Sean O'Brien on Robert Crawford's new biography of T.S. Eliot:
Crawford has no angle, no ill-disguised or gradually accruing dislike for his subject, nor any need to insert himself into the picture: his wish is to enable a greater understanding and enjoyment of the poems, which he admires almost to the point of idolatry. Perhaps he is too good for this world.O'Brien's piece, in the August 14 TLS, has the peculiar distinction of being the only great review I have ever read of a literary biography. One is tempted to call this a great waste of talent and effort. I suppose, though, that a review in the TLS may end up being read by far more people than a scholarly article or literary novel. Certainly it gave me 20 minutes of pure pleasure.

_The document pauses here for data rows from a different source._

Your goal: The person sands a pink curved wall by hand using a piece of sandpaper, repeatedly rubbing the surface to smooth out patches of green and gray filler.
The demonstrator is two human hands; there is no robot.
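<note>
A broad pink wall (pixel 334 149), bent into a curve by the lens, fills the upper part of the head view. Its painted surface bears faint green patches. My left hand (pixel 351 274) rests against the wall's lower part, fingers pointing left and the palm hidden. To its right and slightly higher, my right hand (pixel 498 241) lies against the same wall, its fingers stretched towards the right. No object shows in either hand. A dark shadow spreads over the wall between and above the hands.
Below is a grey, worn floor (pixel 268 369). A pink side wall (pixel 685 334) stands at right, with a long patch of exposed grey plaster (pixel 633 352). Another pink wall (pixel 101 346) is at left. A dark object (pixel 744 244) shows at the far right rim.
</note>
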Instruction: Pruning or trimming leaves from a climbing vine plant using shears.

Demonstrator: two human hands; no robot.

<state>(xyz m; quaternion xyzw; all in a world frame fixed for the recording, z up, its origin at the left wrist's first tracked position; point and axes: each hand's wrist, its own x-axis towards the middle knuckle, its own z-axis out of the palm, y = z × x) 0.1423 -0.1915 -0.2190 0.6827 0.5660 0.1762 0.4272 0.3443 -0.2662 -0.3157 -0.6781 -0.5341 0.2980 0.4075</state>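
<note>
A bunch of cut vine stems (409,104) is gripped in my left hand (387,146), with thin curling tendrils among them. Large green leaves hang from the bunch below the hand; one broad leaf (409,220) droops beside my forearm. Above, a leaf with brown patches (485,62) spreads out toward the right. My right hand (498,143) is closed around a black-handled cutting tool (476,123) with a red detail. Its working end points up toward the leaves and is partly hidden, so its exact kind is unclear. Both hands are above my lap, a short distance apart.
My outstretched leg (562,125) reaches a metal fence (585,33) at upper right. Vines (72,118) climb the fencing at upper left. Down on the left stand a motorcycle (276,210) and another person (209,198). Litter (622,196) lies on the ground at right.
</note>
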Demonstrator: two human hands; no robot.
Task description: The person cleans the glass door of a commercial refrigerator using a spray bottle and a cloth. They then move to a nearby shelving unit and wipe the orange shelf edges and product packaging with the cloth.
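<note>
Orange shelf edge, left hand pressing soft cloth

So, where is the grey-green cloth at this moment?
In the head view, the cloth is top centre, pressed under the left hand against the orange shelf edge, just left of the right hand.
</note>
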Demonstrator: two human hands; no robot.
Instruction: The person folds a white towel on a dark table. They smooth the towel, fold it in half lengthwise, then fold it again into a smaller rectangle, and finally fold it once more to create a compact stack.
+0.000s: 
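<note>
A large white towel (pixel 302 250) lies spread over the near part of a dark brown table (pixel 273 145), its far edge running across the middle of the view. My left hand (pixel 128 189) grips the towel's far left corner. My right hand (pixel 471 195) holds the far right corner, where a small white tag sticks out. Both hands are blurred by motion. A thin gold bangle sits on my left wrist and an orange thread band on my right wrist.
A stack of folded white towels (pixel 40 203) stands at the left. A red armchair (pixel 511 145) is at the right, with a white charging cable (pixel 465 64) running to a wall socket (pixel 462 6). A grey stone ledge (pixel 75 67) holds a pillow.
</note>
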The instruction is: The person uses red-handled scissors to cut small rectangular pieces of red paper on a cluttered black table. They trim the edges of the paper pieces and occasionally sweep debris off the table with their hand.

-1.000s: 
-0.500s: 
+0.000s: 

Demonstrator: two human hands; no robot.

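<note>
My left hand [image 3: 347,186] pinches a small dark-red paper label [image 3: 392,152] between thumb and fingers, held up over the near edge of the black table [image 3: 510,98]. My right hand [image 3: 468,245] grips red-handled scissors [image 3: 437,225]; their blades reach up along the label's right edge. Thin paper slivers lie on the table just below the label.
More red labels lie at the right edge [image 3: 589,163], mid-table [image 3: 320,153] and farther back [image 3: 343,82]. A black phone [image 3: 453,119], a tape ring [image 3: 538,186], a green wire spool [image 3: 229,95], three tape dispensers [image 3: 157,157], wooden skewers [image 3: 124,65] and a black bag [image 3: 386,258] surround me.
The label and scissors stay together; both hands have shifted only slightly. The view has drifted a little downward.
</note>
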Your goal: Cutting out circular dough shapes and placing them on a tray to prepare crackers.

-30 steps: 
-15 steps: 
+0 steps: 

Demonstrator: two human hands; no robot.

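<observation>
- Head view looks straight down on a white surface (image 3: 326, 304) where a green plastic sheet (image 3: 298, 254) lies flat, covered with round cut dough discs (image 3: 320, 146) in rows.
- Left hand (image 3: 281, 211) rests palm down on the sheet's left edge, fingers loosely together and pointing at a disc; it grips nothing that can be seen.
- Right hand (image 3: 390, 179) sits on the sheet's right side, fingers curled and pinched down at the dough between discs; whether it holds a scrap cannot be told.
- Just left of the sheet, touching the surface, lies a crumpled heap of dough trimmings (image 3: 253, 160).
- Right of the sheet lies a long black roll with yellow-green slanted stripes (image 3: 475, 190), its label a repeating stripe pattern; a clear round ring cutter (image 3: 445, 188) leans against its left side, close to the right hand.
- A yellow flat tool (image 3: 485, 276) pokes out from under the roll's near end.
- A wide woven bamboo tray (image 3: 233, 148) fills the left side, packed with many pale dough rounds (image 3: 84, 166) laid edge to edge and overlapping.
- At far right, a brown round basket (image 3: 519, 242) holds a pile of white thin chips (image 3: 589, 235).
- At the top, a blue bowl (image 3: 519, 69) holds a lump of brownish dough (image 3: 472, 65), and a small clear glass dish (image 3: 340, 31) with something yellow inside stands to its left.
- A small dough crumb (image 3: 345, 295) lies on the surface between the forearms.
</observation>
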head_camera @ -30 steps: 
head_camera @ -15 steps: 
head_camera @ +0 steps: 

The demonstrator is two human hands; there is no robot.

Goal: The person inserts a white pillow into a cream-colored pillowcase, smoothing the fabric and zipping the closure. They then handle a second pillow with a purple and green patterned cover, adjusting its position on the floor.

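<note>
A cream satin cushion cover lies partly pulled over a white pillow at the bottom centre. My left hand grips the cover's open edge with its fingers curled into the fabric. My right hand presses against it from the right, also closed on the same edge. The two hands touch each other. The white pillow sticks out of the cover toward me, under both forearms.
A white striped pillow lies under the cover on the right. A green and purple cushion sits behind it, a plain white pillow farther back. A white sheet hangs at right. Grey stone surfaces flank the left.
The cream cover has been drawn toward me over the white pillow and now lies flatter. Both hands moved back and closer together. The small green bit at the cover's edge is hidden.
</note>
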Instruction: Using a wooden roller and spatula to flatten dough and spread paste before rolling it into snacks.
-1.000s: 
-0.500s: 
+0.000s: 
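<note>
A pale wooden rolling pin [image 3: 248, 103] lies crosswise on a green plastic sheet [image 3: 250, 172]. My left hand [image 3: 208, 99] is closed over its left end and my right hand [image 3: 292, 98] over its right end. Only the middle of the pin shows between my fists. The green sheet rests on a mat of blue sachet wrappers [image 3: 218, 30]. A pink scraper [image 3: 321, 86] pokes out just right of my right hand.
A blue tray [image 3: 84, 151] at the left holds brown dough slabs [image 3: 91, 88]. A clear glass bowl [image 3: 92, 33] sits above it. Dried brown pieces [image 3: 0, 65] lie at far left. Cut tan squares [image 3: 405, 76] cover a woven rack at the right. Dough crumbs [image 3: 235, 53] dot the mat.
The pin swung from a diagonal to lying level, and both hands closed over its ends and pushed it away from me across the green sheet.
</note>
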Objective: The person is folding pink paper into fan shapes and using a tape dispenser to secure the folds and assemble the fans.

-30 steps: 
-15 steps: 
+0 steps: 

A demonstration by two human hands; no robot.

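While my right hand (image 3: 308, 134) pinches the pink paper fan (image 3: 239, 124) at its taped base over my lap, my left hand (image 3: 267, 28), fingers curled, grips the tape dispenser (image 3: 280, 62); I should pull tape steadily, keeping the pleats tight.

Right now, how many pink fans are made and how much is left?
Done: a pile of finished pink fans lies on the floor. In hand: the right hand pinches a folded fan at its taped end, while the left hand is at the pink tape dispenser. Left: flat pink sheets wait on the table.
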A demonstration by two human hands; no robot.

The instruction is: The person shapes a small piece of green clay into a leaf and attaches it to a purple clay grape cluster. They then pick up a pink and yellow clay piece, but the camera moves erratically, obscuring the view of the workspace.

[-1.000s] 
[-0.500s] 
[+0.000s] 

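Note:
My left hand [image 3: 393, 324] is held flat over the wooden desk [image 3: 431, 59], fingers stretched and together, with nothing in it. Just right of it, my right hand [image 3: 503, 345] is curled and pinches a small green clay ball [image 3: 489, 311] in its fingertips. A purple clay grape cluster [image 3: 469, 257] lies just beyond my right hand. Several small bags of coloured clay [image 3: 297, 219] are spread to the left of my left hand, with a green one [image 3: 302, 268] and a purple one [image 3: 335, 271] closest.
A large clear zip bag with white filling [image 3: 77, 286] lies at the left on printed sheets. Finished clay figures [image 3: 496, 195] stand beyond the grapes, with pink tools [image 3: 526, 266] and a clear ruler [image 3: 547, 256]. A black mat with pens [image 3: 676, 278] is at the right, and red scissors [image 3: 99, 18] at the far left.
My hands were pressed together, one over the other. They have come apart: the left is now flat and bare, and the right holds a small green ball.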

I read reviews of biographies of authors because I am somewhat curious about what these biographies say, but not curious enough to actually read one; most authors, I find, lead pretty dismal lives. Eliot was no exception. Crawford on Eliot's marriage:
Like Auntie Vera in the Giles cartoons, some people are wedded to their ailments; Eliot and Vera seem to have married many of each other's too. Headaches, neuralgia, neurasthenia, insomnia, hypersensitivity, mood-swings, depression, anxiety, sexual and gynaecological problems, dietary issues, and a near-perpetual state of exhaustion: the Eliots could have been Viennese, so comprehensive and achingly modernist was their catalogue of symptoms. . . .This last reminded me of a line from Orwell, who said that Eliot's poetry "achieved the difficult feat of making modern life out to be worse than it actually is." Maybe it was that bad for him.
They suffered horribly, often at each other's hands.